Before we get into it, it should be pointed out that
- you can express more complex types of patterns, see https://spacy.io/api/matcher#patterns
- You could extend this to more complex tasks, like maybe rule-based phrase and named entity extraction.
  - ...though you might base that on more specific existing code like PhraseMatcher and EntityRuler,
    which may work faster and/or annotate automatically.
  - and in the case of NER would probaly still be less effective than existing trained NER model components

We will demonstrate that somewhat in the process.

[The things we can match tokens on](https://spacy.io/usage/rule-based-matching#adding-patterns-attributes) are mostly attributes already on the Token object, so if you've already worked with spacy, you should recognize most as things you can also access via code (e.g. from the [Token documentation](https://spacy.io/api/token#attributes) and our [spacy intro notebook](methods_nlp__spacy_basics.ipynb)):
- `ORTH` or `TEXT` - the text as-is
- `LENGTH` - length of TEXT
- `LOWER` - the lowercase version of the text
- `NORM` - the normalized version (seems to do things like resolve contractions, and otherwise often be the lemmatizer output?)
- `LEMMA` - lemmatixed
- `SHAPE` - alphabetic characters become X or x, numeric by d, and sequences of the same are truncated after 4, so e.g.
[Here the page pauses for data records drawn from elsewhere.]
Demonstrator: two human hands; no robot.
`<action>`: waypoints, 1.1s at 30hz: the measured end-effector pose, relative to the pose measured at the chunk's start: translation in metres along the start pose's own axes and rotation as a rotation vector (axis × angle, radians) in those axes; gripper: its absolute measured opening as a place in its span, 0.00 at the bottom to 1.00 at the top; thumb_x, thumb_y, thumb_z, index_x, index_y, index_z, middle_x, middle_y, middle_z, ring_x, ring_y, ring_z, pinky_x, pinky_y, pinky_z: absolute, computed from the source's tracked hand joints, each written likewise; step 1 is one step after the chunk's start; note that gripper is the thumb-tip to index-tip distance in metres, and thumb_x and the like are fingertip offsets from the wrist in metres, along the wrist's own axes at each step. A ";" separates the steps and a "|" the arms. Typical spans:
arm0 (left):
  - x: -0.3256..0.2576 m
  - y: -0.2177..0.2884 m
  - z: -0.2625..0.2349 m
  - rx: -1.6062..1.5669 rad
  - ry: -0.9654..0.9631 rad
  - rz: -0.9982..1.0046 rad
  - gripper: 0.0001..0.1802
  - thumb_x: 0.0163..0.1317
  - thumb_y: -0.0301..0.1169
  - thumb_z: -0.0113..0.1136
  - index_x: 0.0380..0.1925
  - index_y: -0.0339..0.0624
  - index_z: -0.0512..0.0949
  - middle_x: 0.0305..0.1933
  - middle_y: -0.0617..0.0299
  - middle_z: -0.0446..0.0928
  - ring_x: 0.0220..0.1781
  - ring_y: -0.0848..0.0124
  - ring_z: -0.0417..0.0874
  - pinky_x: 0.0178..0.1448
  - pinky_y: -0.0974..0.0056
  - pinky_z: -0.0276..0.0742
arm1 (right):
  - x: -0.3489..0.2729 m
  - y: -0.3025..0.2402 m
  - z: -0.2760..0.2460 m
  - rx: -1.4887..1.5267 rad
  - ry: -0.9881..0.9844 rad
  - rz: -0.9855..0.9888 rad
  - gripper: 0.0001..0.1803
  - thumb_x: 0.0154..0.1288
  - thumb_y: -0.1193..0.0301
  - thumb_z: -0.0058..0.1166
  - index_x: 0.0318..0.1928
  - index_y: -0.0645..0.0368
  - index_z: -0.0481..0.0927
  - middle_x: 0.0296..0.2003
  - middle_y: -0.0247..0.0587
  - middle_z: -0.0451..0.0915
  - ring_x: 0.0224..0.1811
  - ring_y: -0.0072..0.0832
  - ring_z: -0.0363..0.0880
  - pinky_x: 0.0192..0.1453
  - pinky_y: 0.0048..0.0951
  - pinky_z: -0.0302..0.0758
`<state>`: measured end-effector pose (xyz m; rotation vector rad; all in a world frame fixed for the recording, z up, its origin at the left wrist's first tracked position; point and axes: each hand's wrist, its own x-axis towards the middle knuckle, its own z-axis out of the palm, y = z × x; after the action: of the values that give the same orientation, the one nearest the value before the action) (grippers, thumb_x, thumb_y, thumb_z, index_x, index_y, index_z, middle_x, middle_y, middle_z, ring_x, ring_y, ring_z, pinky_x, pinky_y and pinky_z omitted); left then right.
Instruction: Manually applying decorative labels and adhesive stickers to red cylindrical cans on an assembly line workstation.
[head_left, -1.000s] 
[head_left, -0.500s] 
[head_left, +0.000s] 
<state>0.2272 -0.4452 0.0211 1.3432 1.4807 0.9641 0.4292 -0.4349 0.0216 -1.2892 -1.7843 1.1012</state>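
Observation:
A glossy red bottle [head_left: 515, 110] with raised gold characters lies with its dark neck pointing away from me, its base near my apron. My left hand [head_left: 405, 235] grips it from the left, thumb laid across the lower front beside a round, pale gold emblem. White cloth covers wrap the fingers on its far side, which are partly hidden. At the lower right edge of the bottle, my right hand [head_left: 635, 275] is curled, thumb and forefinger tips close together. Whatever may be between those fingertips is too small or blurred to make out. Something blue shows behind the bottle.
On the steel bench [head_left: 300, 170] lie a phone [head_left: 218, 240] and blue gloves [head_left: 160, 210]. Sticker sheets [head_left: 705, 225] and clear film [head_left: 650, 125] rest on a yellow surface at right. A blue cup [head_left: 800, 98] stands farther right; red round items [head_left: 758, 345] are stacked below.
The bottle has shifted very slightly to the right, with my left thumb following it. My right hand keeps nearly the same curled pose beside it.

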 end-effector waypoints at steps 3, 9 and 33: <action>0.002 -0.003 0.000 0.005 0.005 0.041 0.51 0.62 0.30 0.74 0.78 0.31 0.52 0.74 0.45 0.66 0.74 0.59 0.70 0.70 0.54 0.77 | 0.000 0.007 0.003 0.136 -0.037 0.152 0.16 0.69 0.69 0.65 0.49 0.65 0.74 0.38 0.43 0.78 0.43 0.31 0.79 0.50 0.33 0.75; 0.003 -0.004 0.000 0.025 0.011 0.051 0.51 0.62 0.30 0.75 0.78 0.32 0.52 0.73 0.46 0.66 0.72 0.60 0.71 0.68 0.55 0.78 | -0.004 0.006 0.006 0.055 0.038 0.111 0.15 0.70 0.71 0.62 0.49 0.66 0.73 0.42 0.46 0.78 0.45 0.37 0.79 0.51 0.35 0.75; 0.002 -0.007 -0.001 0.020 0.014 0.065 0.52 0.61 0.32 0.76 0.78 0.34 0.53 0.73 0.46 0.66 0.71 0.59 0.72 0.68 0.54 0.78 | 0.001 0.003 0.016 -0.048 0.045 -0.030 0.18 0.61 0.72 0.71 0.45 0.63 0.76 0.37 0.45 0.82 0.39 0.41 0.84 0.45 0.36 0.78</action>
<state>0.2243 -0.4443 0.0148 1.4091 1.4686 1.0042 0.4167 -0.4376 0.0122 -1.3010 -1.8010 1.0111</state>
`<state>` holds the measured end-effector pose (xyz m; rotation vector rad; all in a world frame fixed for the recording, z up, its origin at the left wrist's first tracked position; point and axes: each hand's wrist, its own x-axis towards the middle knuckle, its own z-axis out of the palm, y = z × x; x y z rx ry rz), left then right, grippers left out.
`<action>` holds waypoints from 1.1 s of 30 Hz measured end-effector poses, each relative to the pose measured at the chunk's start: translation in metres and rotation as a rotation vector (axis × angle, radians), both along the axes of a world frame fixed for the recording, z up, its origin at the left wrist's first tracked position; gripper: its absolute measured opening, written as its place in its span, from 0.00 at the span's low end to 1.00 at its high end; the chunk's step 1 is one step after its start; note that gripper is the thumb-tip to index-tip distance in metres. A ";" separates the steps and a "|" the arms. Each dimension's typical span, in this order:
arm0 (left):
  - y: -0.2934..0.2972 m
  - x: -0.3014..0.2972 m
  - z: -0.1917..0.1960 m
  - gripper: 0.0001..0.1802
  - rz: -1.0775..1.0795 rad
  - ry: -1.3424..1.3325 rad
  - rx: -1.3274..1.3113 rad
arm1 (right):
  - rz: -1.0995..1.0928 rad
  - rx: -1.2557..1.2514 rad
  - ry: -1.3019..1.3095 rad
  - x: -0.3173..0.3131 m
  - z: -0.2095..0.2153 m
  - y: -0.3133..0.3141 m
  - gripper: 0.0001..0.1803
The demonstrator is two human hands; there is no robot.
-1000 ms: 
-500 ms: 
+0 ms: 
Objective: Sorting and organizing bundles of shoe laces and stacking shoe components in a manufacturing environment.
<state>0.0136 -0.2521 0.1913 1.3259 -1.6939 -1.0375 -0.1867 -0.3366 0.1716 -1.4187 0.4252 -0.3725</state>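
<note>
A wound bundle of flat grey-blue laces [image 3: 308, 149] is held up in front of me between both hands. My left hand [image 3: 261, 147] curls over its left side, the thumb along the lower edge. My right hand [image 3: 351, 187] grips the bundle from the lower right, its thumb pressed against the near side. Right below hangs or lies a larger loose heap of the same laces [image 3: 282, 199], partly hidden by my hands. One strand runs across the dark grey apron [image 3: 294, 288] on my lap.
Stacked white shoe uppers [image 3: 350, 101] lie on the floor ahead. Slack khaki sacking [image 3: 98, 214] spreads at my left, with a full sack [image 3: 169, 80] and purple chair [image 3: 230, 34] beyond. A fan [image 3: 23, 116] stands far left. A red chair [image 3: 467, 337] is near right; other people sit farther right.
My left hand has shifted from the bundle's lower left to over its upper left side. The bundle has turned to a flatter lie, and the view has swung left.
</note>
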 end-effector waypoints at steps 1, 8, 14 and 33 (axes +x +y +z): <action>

Katherine80 would become Xxxxxdd
- `POS` - coarse tagging  (often following wider conventions), e.g. `NOUN`; many models follow [a relatively universal parts-of-speech set](https://universaldependencies.org/u/pos/)
  - (so often `ADJ`, `ADP`, `ADV`, `AUX`, `CCONJ`, `DET`, `INTJ`, `NOUN`, `NUM`, `PART`, `PRON`, `PROPN`, `PUNCT`, `SCONJ`, `SYM`, `VERB`, `X` -- but you should check for each model)
- `TAG` - finer tagging than POS  
  - (easily model/language specific, e.g. `'N|soort|ev|basis|zijd|stan'`)
- `MORPH` - morphological properties 
  - (easily model/language specific, something like `Gender=Com|Number=Sing`)
  - note that this supports `{"MORPH": {"IS_SUBSET": ["Number=Sing", "Gender=Neut"]}}`

- `DEP` - dependency relation in the parse ([this takes some more typing to specfy](https://spacy.io/usage/rule-based-matching#dependencymatcher))
- `IS_SENT_START`
- `IS_LOWER`, `IS_UPPER`, `IS_TITLE`; `IS_PUNCT`, `IS_SPACE`, `IS_STOP`; `IS_ALPHA`, `IS_ASCII`, `IS_DIGIT`; `LIKE_NUM`, `LIKE_URL`, `LIKE_EMAIL`
- `_` accesses custom attributes

Also,
* you can add the optional `OP`, a [quantifier](https://spacy.io/usage/rule-based-matching#quantifiers) (that uses a syntax muc like regexes)
  - `?`, `+`, `*`, `{n}`, `{n,m}`, `{n,}`, `{,m}`
  - ...and `!` which means it must _not_ match (match 0 times at this point) 
    - TOFIGURE: (does it consume so mean an "anything but this?" -- or does it _not_ consume and mean more of a negative lookahead?)
  - consider e.g. `{'POS':'ADJ', 'OP':'*'}, {"POS": {"REGEX": "(NOUN|PROPN)"}}`

* instead of the value being one literal scring, you can make it a dict and add one of the following:
  - use `==`, `>=`, `<=`, `>`, `<`
    - consider e.g. `{"LENGTH": {">=": 10}}`
  - use `IN`, `NOT_IN`, `IS_SUBSET`, `IS_SUPERSET`, `INTERSECTS` to compare with lists
    - consider e.g. `{"POS": {"IN":["NOUN","PROPN"]} }` or `{"MORPH": {"IS_SUBSET": ["Number=Sing", "Gender=Neut"]}}`

  - invoke [the regex operator](https://spacy.io/usage/rule-based-matching#regex)
    - consider e.g. `{"TEXT": {"REGEX": "deff?in[ia]tely"}}`, or `{"TAG": {"REGEX": "^N"}`
  - invoke [the fuzzy operator](https://spacy.io/usage/rule-based-matching#fuzzy)
    - which (by default) matches an [edit distance](https://en.wikipedia.org/wiki/Edit_distance#Example) of 2, so e.g. `{"FUZZY": "favorite"}` will match  "favourite", "favorites", and "gavorite".
    
  - some combinations, e.g. `{"FUZZY": {"IN": ["awesome", "cool", "wonderful"]}}}`

* 'match _any_ one token' can be done with `{}`
  - TOFIGURE: does that mean `{'OP':'+'}` matches one or more?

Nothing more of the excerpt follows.